▸ WHAT YOU NEED TO DO
A letter-for-letter copy of the listing is required, with no pictures in it.

▸ INFORMATION SHOWN

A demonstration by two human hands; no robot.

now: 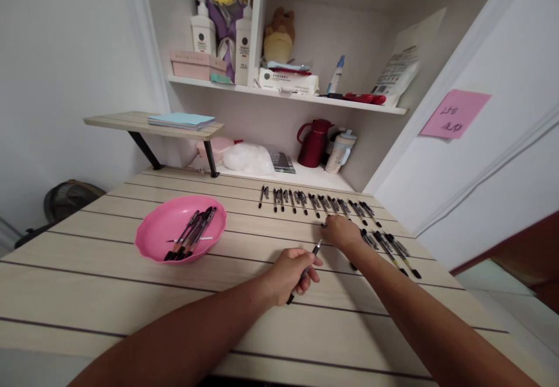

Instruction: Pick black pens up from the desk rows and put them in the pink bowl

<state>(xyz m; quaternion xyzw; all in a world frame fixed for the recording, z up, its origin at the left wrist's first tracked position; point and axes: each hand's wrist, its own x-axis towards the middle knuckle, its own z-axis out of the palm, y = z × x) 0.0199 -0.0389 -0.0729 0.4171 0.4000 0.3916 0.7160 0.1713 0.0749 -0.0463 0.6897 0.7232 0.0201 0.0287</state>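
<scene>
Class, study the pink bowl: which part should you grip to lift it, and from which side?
Probably grip the left rim of the pink bowl, coming from the left, thumb inside and fingers outside: its wavy edge gives something to pinch, and the pens lie toward the bowl's right side, away from that grip.

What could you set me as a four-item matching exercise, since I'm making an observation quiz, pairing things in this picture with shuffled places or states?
1. Pink bowl
2. Left hand
3. Red jug
4. Light-blue papers

A. Lying on the raised wooden stand
B. Has several pens in it
C. Standing near the pale tumbler
D. Gripping a single pen

Pairs: 1-B; 2-D; 3-C; 4-A
</scene>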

▸ EXERCISE RESPONSE
A demonstration by two human hands; no robot.

now: 

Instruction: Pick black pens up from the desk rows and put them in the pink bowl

<state>(xyz m; quaternion xyzw; all in a world frame fixed for the recording, z up, its origin at the left wrist's first tracked position; point and axes: each hand's wrist, its own x-axis towards the middle knuckle, its own z-axis out of the palm, y = z × x) 0.0199 -0.0389 -0.0729 0.4171 0.4000 0.3916 0.7160 0.1713 0.0749 -0.0463 0.6897 0.7232 0.0201 0.0287</state>
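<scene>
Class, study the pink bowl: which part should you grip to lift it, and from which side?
Probably grip the left rim of the pink bowl, coming from the left, thumb inside and fingers outside: its wavy edge gives something to pinch, and the pens lie toward the bowl's right side, away from that grip.

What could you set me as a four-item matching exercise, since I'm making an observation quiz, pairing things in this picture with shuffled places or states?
1. Pink bowl
2. Left hand
3. Red jug
4. Light-blue papers

A. Lying on the raised wooden stand
B. Has several pens in it
C. Standing near the pale tumbler
D. Gripping a single pen

Pairs: 1-B; 2-D; 3-C; 4-A
</scene>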

Work on the exercise is now finished.